The evaluation carefully selected a sample of 39 country engagements to generate evidence from the Bank Group’s diversity of clients and portfolios. These were enough cases to enable comparisons within categories and to identify challenges or opportunities that cut across country contexts and engagements. Among the 39 countries, the evaluation collected evidence from interviews for 10 countries, from desk reviews for 15 countries, and from both for 14 countries. IEG also planned to visit six countries to interview additional clients and partners, but two of these trips were canceled because of the COVID-19 outbreak. The evaluation’s detailed methodology is presented in appendix A.

The evaluation team undertook three types of data collection and analysis activities. These activities included the following:

  • In-depth interviews: First, the evaluation team completed in-depth interviews with country teams. These interviews were essential for understanding how country teams interact with country-level results systems, what challenges they face in so doing, how teams make adaptation decisions, and how incentives and management signals influence staff behavior. IEG interviewed clients and partners in four countries, supplemented by interviews with Bank Group management in Regions, Operations Policy and Country Services, IFC, and the Multilateral Investment Guarantee Agency (MIGA). In total, the evaluation team conducted 185 interviews. Interviews focused on the sampled countries but included the interviewed staff’s experiences from other countries as well.
  • Country product reviews: Second, the evaluation team conducted a structured review of 65 country products for 29 countries to understand what is being reported externally in the country-level results system. The team used a classification that was developed for the RAP 2020 to identify how country teams frame and measure objectives in results frameworks. IEG also analyzed PLRs and CLRs to identify types of country engagement adaptations and what evidence and justifications country teams use for these adaptations in formal documents. To help do this, IEG adapted a typology of portfolio-level adaptive management practices developed by the Global Learning for Adaptive Management initiative.
  • Literature reviews: Third, the evaluation team conducted literature reviews to identify commonalities and idiosyncrasies of the Bank Group’s country-level results system and to identify ways to improve on it. The team reviewed 16 evaluation reports from IEG and the World Bank and 80 external reports from other development partners on results-based management. IEG used the external reports to understand adaptive management practices carried out by governments, the private sector, and philanthropic groups over a range of organizational contexts.

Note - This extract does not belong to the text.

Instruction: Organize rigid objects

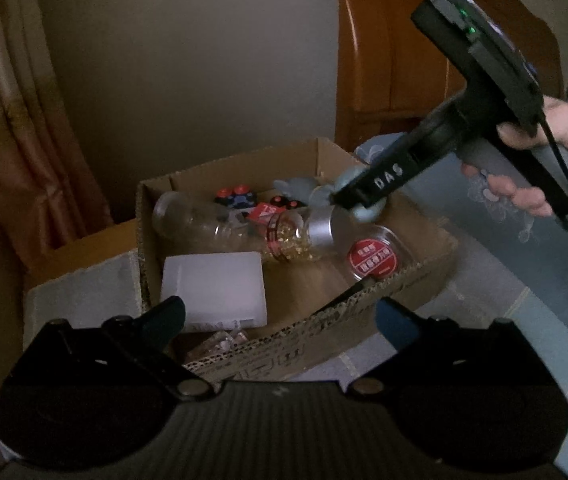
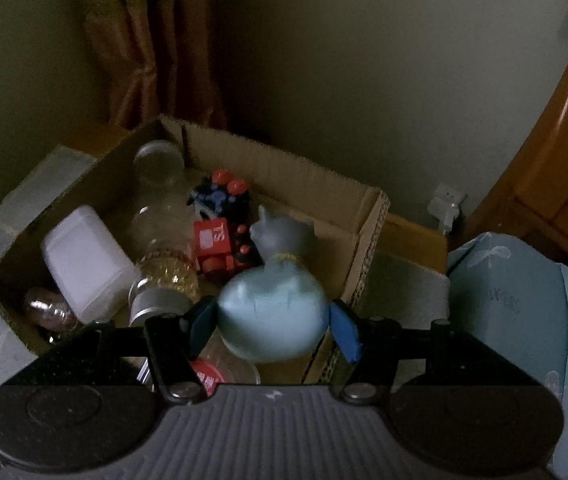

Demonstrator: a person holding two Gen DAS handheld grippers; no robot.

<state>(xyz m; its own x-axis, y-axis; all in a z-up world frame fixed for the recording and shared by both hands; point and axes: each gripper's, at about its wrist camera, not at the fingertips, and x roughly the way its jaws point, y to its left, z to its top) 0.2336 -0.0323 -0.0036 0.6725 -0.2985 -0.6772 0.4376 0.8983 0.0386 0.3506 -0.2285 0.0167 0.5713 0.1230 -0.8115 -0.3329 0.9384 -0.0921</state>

The report presents evidence and findings on how the Bank Group aims for, captures, and manages country-level outcomes. Chapter 2 reviews how country teams set objectives, define development pathways, and generally aim for outcomes in their country engagements. Chapter 2 finds that the Bank Group’s country-level outcome model is sound and country teams use this model well, with some room to be more selective and work better across Bank Group institutions. Chapter 3 examines how country teams measure the Bank Group’s influence on countries’ development outcomes. It finds that the country-level results system does not properly represent the Bank Group’s influence because of the system’s overreliance on results frameworks, which are unfit for this purpose. Chapter 4 reviews how country teams practice adaptive management and whether country-level results systems support them in making course corrections. It finds that country teams practice adaptive management in several ways: they closely monitor the health of country portfolios, they take action to address delivery issues, and they navigate changes in country contexts. However, country teams barely use country-level results systems to inform their adaptation decisions. Chapter 5 lays out a way forward for country programs to improve their outcome orientation. It makes specific suggestions for reforming the country-level results system so that it is better fit for this purpose. The report’s appendixes present the evaluation team’s underlying analyses.